The Federal Circuit held as a matter of law that the “25 percent rule of thumb is a fundamentally flawed tool for determining a baseline royalty rate in a hypothetical negotiation. Evidence relying on the 25 percent rule of thumb is thus inadmissible under Daubert and the Federal Rules of Evidence, because it fails to tie a reasonable royalty base to the facts of the case at issue.”

After an extensive discussion of the 25% rule, the Uniloc court summarized three categories of criticisms:

  1. It fails to account for the unique relationship between the patent and the accused product,
  2. It fails to account for the unique relationship between the parties, and
  3. The rule is essentially arbitrary and does not fit within the model of the hypothetical negotiation within which it is based.

The Federal Circuit further held that using the 25% rule of thumb as a starting point and then applying the Georgia-Pacific factors to adjust the rate (as Uniloc’s expert did) is impermissible because “beginning from a fundamentally flawed premise and adjusting it based on legitimate considerations specific to the facts of the case nevertheless results in a fundamentally flawed conclusion.”

The Entire Market Value Rule

Another damages issue that the Federal Circuit addressed in Uniloc involved the Entire Market Value Rule. The Entire Market Value Rule allows a patentee to claim damages based on the market value of the accused product only where the patented feature creates the “basis for customer demand” or “substantially create(s) the value of the component parts.”4

Uniloc had conceded customers do not buy Microsoft’s Office or Windows because of the patented technology at issue and agreed that it would not base a royalty calculation on the entire market value of the products.5 However, at trial, Uniloc’s damage expert used a demonstrative pie chart to compare his suggested royalty against the total $19 billion of sales of the accused products as a “reasonableness” check. Uniloc’s counsel also used the $19 billion total sales figure during cross-examination of Microsoft’s expert and in closing argument. The district court concluded that this evidence might have tainted the jury verdict and granted Microsoft’s motion for a new damages trial. The Federal Circuit affirmed, holding that even if the jury’s damages calculation was not based wholly on the entire market value, the award was supported in part by the “faulty foundation of the entire market value.” In other words, if the entire market value of the accused products was not derived from the patented contribution, the “entire market value” of the accused products may not be used as a “reasonableness check.”
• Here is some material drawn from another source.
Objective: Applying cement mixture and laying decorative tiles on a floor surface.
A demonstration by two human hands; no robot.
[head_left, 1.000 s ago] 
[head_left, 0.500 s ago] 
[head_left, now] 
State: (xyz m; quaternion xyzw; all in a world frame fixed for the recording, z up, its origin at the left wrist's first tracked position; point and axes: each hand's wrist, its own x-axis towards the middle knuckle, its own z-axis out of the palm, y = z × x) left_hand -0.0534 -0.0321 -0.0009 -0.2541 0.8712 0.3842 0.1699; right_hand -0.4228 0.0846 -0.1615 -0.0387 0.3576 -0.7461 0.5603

Uniloc also argued that the entire market value of the products may appropriately be admitted if the royalty rate is low enough. In Lucent, the Federal Circuit had stated that:

“[T]he base used in a running royalty calculation can always be the value of the entire commercial embodiment, as long as the magnitude of the rate is within an acceptable range (as determined by the evidence).”6

Despite this language in Lucent, the Uniloc court stated:

“The Supreme Court and this court’s precedents do not allow consideration of the entire market value of accused products for minor patent improvements simply by asserting a low enough royalty rate.”

1 No. 2010-1035, -1055 (Fed. Cir. Jan. 4, 2011).

2 Gordon Smith and Russell Parr, INTELLECTUAL PROPERTY: VALUATION, EXPLOITATION AND INFRINGEMENT DAMAGES, 412, Use of the 25% Rule in Valuing Intellectual Property (2005).

3 The Demise Of Junk Science And The 25% Rule, law360.com (July 28, 2010) available at http://www.law360.com/web/articles/181888.

4 Lucent Techs., Inc. v. Gateway, Inc., 580 F.3d 1301, 1336 (Fed. Cir. 2009).

5 Uniloc USA, Inc. v. Microsoft Corp., 640 F. Supp. 2d 150, 184 (D.R.I. 2009).

6 Lucent Techs., Inc. v. Gateway, Inc., 580 F.3d 1301, 1338-39 (Fed. Cir. 2009).